2025年上半期(1~6月)の訪日外国人客数が、過去最高を記録したことが国土交通省の発表で明らかになった。前年同期比18%増の約1,500万人に達し、コロナ禍前の2019年を上回るペースで回復している。背景には、歴史的な円安水準が続き、海外からの旅行需要を大きく押し上げていることがある。
円安効果で消費額も急拡大
観光庁の調査によると、2025年上半期の訪日外国人による消費額は約3.5兆円に上り、前年同期比25%増加。このままの勢いが続けば、年間では初めて6兆円を突破する見通しだ。特に、中国、韓国、台湾からの観光客が消費を牽引しており、高級ブランド品や家電製品の購入が目立つ。ある中国人観光客は「円安で日本での買い物はとてもお得。
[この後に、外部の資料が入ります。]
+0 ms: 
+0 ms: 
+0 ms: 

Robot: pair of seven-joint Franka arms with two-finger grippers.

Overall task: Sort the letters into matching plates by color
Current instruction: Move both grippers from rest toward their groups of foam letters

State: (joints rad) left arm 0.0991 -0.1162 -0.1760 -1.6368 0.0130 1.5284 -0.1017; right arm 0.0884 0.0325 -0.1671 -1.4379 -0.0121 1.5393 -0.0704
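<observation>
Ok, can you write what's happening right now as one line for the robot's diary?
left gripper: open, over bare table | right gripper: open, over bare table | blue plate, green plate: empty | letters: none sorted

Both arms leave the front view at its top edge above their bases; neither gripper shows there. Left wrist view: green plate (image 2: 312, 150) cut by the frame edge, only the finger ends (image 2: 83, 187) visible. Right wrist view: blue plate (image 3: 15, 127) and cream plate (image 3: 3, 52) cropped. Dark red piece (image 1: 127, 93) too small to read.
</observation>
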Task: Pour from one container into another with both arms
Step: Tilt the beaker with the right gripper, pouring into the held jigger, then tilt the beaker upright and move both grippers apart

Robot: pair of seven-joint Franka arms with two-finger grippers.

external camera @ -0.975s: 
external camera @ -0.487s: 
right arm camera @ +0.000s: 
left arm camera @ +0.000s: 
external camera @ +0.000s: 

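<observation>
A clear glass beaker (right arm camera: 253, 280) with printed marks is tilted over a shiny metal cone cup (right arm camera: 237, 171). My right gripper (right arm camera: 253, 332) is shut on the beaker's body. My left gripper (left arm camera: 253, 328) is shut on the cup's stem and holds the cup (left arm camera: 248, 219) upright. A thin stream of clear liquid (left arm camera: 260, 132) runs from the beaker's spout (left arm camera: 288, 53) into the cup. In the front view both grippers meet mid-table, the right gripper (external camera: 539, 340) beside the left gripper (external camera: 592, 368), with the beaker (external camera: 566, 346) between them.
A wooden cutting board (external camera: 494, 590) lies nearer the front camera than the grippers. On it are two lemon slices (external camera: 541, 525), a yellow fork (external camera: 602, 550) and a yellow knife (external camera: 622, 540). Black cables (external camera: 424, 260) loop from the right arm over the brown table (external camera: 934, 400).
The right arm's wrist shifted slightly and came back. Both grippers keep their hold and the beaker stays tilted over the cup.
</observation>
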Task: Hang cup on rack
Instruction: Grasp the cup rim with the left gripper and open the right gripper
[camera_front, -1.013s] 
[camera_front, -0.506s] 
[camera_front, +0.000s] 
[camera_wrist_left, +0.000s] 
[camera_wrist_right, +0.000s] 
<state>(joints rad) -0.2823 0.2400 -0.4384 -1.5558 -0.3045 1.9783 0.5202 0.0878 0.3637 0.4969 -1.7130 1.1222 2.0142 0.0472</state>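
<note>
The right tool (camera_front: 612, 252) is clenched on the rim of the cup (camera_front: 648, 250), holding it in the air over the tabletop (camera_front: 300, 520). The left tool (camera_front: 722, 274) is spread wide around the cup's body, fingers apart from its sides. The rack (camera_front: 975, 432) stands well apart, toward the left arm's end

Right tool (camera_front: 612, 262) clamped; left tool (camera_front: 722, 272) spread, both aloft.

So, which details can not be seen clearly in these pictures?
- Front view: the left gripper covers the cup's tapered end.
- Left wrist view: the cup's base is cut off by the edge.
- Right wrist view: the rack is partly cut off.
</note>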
普段よりも3割以上安く感じる」と話す。
政府、オーバーツーリズム対策も本格化
一方で、急増する観光客による「オーバーツーリズム」が課題となっている。京都や富士山周辺では、混雑やマナー違反が深刻化し、地域住民から不満の声が上がる。観光庁の担当者は「持続可能な観光を実現するため、2026年度から地方分散や時間分散を促す新たな戦略を策定する」と述べた。具体的には、地方空港への国際線誘致や、オフシーズンの旅行促進キャンペーンを強化する方針だ。
経済効果と課題の両立がカギ
インバウンド消費の拡大は、小売業や宿泊業にとって大きな追い風となっている。特に、百貨店の免税品売り場は連日賑わいを見せ、高級ホテルの稼働率は90%を超える。一方で、労働力不足や物価上昇の懸念も指摘される。第一生命経済研究所のエコノミストは「観光需要の恩恵を全国に行き渡らせることが重要。同時に、地域の生活環境を守る対策が不可欠だ」と分析する。